As the Jurassic Coast’s most iconic location, Durdle Door is a popular hotspot in summer. Top tip: avoid the crowds who park on the clifftops above by walking the Coast Path from Lulworth Cove. It’s a great spot for snorkelling to explore what lies beneath the surface. At sunrise and sunset, the limestone arch takes on a majestic quality in the golden light. Take a moment to enjoy this small beach in relative peace where you can sit, listen to the lap of the waves and gaze at one of the most beautiful views in Britain.

8. Be more pirate

Get off the beaten track and embrace a sense of swashbuckling adventure, by exploring the pock-marked cliffs around Chapman’s Pool. It’s a scenic five-mile walk from the Square and Compass Inn at Worth Matravers, featuring hidden caves that once provided the perfect hideout for dealers in contraband. Chapman’s Pool itself is a wonderfully wild beach popular with wild swimmers, where a trickling stream joins the sea from a plunging ravine carved through high cliffs.

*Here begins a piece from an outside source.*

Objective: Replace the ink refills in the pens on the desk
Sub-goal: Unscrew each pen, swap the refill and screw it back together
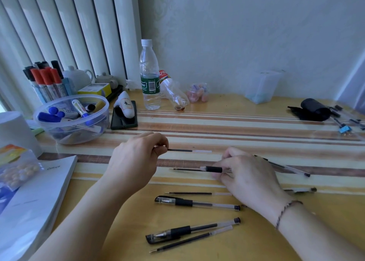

9. Kayak at Old Harry Rocks

A three-hour sea kayak from Studland to the white chalk stacks at Old Harry Rocks, takes you through the rock arches and into the caves for an unforgettable adventure. Immerse yourself in the scenery with its crystal-clear waters that sparkle in the midday sun, while enjoying the views across Purbeck and to the Isle of Wight, with the Needles visible on a clear day. Along the way, you’ll pass secluded beaches that are only accessible from the water.

10. Festival fun

Camp Bestival, (July 25-28) is a uniquely situated family-friendly music festival, with views out to sea and the backdrop of Lulworth Castle. School’s out for summer and with a line-up that caters for all ages, from the worlds of music and children’s entertainment, happy days are guaranteed. Among the line-up this year is Sophie-Ellis Bexter, Pete Tong, Orbital and Paloma Faith.